Солнце нещадно припекало, и если бы не прохлада, идущая от студеной реки, было бы, наверное, невыносимо жарко и душно. Но сейчас все чувствовали себя превосходно, а дикость и глушь окрестной тайги манили воображение своей таинственной неизведанностью. Прямо за прибрежным обрывчиком начинался могучий старый лес из тополей, ильмов и елей. Под их сумрачным покровом, составляя второй ярус, тянулись к солнцу стройные березки, осины и клены, а у самой земли сплелись орешник и аралия, лианы актинидии и лимонника. В дремучей зелени попискивали синицы, где-то назойливо кричали кедровки, а из глубины лесного сумрака доносилось грустное однотонное гуканье дикого голубя.
Место на галечном берегу как нельзя лучше подходило для бивуака — от реки веяло прохладой, комара здесь почти не было. Вскоре неподалеку от воды уже стояла восьмиместная палатка, а рядом с нею дымил костер — бивуак был готов.

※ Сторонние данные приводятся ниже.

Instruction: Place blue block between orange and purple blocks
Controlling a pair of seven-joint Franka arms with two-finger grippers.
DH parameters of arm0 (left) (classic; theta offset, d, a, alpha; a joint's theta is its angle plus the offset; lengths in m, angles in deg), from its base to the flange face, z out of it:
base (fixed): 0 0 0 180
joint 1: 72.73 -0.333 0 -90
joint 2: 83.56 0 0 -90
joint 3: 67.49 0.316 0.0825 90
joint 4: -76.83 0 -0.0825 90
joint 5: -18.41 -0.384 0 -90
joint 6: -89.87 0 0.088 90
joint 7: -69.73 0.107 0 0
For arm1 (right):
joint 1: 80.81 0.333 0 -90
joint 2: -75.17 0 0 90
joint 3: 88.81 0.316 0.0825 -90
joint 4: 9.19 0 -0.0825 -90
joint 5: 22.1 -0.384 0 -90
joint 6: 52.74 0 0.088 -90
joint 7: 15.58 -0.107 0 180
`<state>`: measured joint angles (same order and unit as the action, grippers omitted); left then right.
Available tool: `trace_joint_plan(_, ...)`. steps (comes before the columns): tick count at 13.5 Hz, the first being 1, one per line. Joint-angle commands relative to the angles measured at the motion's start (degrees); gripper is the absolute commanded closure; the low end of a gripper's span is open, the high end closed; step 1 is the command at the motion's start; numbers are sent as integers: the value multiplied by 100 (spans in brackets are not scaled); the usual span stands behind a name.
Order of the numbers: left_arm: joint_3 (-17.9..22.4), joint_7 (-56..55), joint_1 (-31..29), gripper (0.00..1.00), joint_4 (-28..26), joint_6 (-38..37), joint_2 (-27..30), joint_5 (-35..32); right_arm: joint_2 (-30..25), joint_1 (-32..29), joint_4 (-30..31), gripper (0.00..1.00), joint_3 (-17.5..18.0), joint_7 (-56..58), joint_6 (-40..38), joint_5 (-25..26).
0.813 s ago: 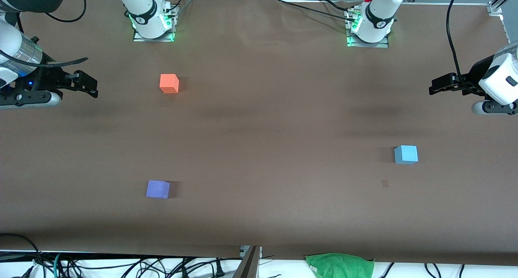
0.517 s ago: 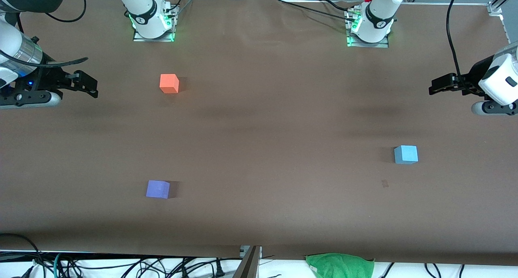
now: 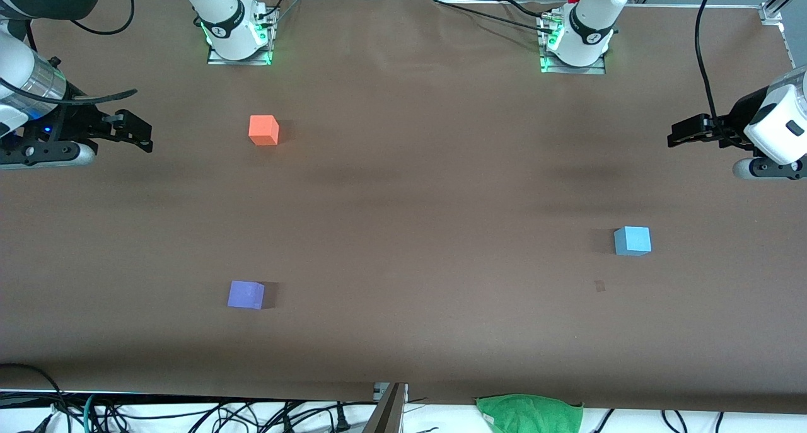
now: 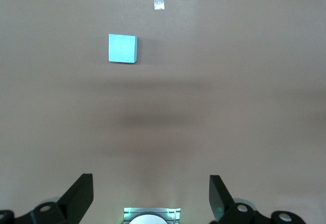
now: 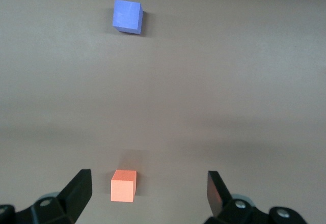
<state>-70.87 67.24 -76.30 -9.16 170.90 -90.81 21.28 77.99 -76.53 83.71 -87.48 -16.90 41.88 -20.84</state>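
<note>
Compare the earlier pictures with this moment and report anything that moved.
Nothing visibly changed. The blue block, orange block and purple block lie where they were. The left gripper and right gripper wait open at their own ends of the table, holding nothing.

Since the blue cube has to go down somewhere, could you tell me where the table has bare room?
The strip of brown table between the bright orange matte cube and the violet-purple matte cube is bare. So is the wide middle stretch toward the light sky-blue matte cube. Nowhere is crowded; both open grippers hang at the table ends.
</note>
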Motion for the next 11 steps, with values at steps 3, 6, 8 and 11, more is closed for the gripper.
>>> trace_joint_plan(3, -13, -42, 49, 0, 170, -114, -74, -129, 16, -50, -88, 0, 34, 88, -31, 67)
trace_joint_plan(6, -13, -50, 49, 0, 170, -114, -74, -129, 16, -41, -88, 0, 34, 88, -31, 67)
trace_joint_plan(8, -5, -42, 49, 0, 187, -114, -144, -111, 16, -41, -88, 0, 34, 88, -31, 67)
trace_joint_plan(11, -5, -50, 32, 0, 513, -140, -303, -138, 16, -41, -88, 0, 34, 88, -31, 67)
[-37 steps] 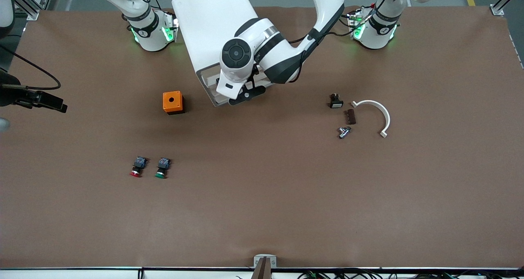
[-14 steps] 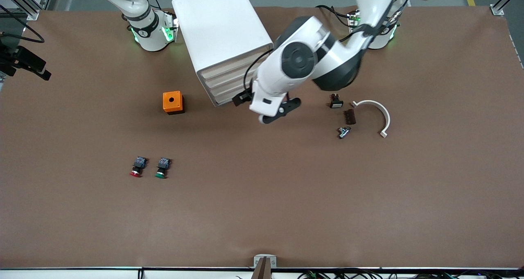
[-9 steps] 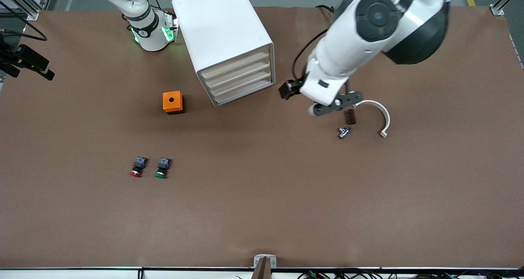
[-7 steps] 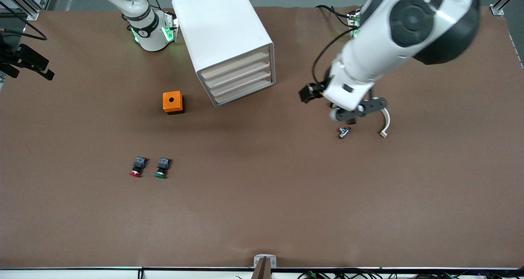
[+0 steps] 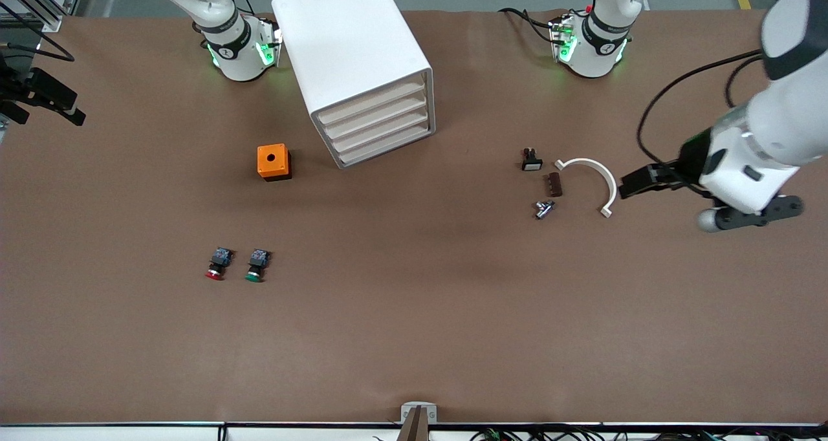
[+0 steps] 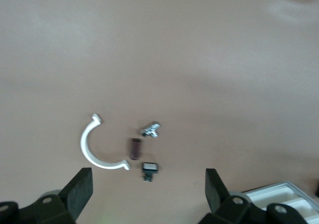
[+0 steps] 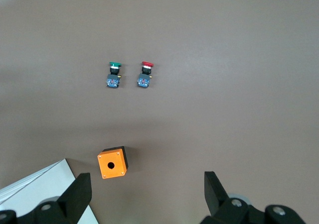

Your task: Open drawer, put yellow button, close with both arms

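The white cabinet (image 5: 349, 46) stands between the arms' bases, and its uppermost drawer (image 5: 372, 101) is shut flush like the three below it. The yellow button is not in view. My left gripper (image 5: 750, 213) hangs open and empty high over the table at the left arm's end; in the left wrist view (image 6: 147, 196) its fingers (image 6: 79, 189) stand wide apart. My right gripper (image 7: 147, 199) is open and empty, high over the right arm's end; only a black part of its hand (image 5: 42, 95) shows at the front view's edge.
An orange box with a round hole (image 5: 273, 161) sits beside the cabinet. A red-capped button (image 5: 215, 269) and a green-capped button (image 5: 257, 269) lie nearer the camera. A white curved clip (image 5: 592, 179), a brown piece (image 5: 554, 184), a silver part (image 5: 543, 208) and a small black switch (image 5: 530, 160) lie toward the left arm's end.
My left arm has swung away from the cabinet's front toward the left arm's end of the table, passing over the small parts. The drawers now show shut. The right arm has barely moved.
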You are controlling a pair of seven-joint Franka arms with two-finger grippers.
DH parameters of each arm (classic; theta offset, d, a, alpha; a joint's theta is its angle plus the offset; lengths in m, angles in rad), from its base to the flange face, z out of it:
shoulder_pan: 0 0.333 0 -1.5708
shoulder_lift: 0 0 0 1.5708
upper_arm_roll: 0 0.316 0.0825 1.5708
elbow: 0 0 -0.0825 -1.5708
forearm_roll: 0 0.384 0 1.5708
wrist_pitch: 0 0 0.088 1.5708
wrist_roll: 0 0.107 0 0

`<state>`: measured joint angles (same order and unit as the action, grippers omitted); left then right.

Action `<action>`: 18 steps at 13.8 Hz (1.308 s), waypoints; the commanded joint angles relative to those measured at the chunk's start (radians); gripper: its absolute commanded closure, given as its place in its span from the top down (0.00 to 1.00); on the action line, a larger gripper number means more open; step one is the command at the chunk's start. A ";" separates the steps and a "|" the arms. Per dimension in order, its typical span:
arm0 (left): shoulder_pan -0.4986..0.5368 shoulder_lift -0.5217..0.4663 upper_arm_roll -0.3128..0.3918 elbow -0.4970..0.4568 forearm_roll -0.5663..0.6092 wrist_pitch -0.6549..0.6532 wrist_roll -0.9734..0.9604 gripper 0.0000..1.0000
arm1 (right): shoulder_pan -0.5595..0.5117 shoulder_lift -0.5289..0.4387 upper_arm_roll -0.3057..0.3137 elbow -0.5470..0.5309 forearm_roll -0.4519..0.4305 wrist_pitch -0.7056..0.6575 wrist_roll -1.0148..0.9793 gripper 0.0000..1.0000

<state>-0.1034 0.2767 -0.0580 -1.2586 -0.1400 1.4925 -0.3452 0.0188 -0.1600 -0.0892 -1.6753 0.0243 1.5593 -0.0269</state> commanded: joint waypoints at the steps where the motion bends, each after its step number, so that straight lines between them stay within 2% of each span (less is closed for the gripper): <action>1: 0.051 -0.051 -0.014 -0.050 0.023 -0.005 0.058 0.99 | -0.017 -0.027 0.006 -0.024 -0.001 0.018 -0.033 1.00; 3: 0.065 -0.060 -0.011 -0.079 0.030 -0.003 0.066 0.99 | -0.019 -0.026 0.006 -0.024 0.000 0.027 -0.031 1.00; 5: 0.059 -0.076 -0.013 -0.100 0.084 -0.003 0.095 0.99 | -0.019 -0.026 0.005 -0.026 0.000 0.027 -0.031 1.00; 9: 0.054 -0.135 -0.005 -0.211 0.095 0.053 0.123 0.99 | -0.022 -0.026 0.005 -0.026 0.000 0.030 -0.030 1.00; 13: 0.019 -0.209 0.040 -0.323 0.102 0.147 0.130 0.99 | -0.028 -0.026 0.005 -0.024 0.000 0.028 -0.030 1.00; 16: 0.022 -0.250 0.040 -0.372 0.102 0.167 0.130 0.99 | -0.031 -0.026 0.005 -0.024 0.000 0.025 -0.031 1.00; 18: 0.034 -0.303 0.035 -0.439 0.103 0.202 0.130 0.99 | -0.030 -0.026 0.006 -0.023 0.000 0.027 -0.027 1.00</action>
<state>-0.0652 0.0583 -0.0318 -1.5942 -0.0597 1.6413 -0.2338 0.0081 -0.1601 -0.0954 -1.6753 0.0242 1.5763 -0.0431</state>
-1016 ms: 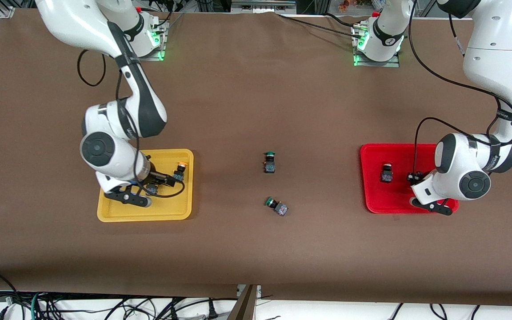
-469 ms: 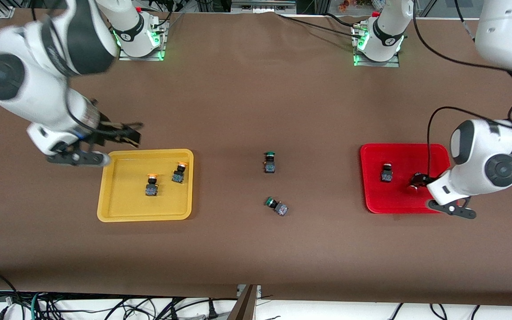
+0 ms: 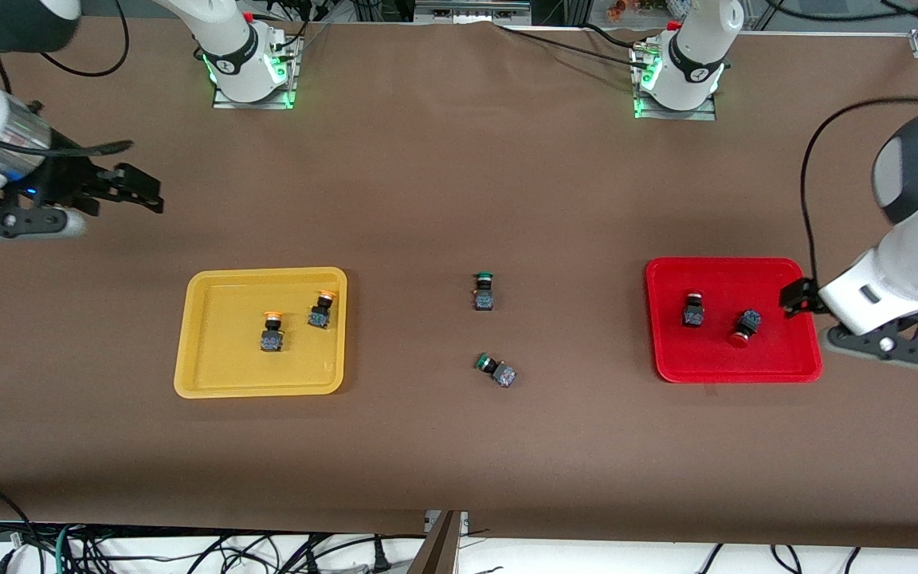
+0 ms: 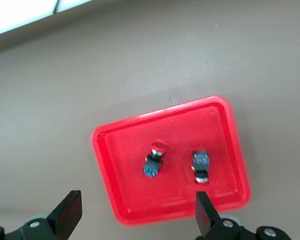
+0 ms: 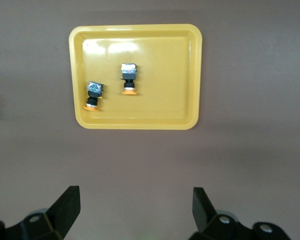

Пока девушки возились с обедом, ребята во главе с Колчановым наладили удочки с крючками-«мушками» и отправились на устье Сысоевского ключа промышлять хариусов. Обитатель мелководных речек, хариус обладает исключительной способностью маскироваться даже там, где вода чуть выше щиколоток. Как правило, он затаивается где-нибудь под корягой, размытыми корнями или в тени обрывчика. Стоит появиться неподалеку у поверхности воды бабочке, кузнечику или букашке, как хариус стрелой вылетает из засады и точно, без промаха, мгновенно хватает добычу. Зная повадки хариуса, рыболовы изготовляют искусственную «мушку» — с крылышками, усиками и цветным брюшком, в котором запрятан крючок. Но этого еще недостаточно, чтобы поймать хариуса. Он является объектом охоты многочисленных хищников — четвероногих и пернатых. С воздуха его подстерегают коршун, сова, ястреб, даже ворона, с берега и в воде за ним охотятся выдры, водяная крыса, хорьки, енот. Вот почему малейший шорох или мелькнувшая тень заставляют хариуса мгновенно скрываться в надежное убежище. Чтобы перехитрить его, рыболову приходится тщательно маскироваться и бесшумно опускать леску в воду, да так, чтобы мушка не тонула, а чертила лишь поверхность воды.